Economics is not a required course at Hebron — or at any Howard County public high school. But when Prime first started teaching at the high school over 15 years ago, he felt that students needed to learn economics to better understand their government classes. Since then, he’s developed an economics program, including AP Macroeconomics and AP Microeconomics, that over 150 students take each year.
“It just took off,” he said. “Very quickly, the class became oversubscribed, within a year or two, and has remained so.”
The program has influenced countless students over the past 15 years; Prime believes that Hebron might be one of the top-producing high schools of college economics majors in the country.

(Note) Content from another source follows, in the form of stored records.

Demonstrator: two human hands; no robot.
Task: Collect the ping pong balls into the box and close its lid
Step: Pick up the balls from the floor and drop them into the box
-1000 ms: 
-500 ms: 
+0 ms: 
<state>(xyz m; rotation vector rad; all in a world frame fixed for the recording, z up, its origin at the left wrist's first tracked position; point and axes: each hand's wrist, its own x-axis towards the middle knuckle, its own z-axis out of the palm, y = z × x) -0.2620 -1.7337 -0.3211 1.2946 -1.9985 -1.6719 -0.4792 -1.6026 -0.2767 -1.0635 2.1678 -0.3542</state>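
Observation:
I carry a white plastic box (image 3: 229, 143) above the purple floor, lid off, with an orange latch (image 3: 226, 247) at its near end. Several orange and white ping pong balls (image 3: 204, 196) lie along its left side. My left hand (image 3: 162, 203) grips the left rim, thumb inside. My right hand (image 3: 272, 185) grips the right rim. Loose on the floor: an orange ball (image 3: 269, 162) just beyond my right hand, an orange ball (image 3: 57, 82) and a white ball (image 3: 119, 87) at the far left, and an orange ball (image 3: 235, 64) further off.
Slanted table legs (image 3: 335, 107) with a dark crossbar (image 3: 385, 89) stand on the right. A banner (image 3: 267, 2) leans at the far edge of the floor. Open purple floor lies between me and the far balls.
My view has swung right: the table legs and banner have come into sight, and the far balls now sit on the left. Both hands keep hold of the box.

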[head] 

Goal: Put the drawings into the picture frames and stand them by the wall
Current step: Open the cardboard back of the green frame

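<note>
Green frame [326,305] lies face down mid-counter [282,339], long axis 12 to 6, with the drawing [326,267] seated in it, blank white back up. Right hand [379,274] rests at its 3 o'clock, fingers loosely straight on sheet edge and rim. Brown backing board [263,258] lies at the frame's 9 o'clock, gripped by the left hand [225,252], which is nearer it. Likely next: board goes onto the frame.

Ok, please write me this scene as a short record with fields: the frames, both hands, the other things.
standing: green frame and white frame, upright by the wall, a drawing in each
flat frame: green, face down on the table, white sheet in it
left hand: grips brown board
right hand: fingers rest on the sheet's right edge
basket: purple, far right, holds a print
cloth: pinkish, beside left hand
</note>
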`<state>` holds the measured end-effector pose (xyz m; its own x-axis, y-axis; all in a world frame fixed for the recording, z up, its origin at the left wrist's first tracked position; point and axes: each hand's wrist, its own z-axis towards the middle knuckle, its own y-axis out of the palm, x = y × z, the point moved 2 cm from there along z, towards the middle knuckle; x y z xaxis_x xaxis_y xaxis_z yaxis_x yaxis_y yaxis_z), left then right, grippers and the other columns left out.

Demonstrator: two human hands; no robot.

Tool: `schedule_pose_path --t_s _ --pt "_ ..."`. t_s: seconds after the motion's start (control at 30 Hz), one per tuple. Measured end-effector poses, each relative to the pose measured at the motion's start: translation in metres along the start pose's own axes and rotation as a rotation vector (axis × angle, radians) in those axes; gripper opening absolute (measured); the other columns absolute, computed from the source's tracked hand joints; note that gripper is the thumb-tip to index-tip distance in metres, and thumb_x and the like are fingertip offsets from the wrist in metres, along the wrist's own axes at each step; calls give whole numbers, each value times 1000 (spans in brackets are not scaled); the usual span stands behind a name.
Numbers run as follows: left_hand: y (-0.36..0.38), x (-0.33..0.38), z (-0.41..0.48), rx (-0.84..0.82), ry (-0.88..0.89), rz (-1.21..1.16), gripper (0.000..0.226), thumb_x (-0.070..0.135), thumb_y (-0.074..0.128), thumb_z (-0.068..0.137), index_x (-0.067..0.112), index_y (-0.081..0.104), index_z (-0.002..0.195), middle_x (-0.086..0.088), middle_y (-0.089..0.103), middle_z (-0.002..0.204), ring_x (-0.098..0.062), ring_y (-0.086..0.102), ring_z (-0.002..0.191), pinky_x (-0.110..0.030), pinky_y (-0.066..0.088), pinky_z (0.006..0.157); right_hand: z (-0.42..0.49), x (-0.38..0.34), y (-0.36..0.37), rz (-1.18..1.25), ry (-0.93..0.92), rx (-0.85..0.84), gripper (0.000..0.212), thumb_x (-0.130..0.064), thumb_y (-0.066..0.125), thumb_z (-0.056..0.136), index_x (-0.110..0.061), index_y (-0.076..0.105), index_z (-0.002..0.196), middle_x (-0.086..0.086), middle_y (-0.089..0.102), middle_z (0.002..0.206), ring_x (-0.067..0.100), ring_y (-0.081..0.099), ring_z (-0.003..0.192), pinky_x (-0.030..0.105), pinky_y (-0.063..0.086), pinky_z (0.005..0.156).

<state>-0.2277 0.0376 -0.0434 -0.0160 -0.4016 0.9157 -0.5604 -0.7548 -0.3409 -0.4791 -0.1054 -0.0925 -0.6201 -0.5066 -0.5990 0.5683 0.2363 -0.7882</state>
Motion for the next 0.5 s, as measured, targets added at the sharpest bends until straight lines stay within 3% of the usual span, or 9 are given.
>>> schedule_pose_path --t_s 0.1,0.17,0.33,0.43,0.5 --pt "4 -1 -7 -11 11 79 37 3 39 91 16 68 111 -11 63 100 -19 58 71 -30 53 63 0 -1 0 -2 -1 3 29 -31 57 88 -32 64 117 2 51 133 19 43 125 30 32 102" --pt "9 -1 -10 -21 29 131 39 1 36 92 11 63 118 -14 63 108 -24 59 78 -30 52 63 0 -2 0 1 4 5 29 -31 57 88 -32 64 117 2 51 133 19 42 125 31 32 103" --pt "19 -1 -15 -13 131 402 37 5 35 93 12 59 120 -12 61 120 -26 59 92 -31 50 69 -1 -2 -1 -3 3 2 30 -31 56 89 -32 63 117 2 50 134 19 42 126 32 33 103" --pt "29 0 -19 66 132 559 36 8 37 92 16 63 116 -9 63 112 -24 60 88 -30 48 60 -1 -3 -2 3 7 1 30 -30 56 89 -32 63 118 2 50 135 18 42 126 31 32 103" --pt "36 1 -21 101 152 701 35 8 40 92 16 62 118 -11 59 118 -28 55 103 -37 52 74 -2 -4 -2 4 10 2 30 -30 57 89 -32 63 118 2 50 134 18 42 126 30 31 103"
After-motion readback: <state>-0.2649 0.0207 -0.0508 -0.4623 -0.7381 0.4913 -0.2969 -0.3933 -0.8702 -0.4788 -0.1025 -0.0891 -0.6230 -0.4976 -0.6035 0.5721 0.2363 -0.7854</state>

Among those ranks are Snyder and Sundar; both are going on to study economics in college, Snyder at the University of Pennsylvania and Sundar at Stanford, where he also hopes to double major in computer science.
Sundar is planning to pursue either behavioral economics — the psychology of how people make choices — or mechanism design. Meanwhile, Snyder hasn’t decided how he will use his economics education — but he’s excited to see where it takes him.
“What I love so much about economics is that I don’t have to have a specific career path in mind at the moment. Economics, you can apply it to almost any industry out there. You can apply it to engineering, health care, banking, money management, finance,” he said. “Because it’s just the study of how you should make choices … and every industry, every business has to make choices in some way.”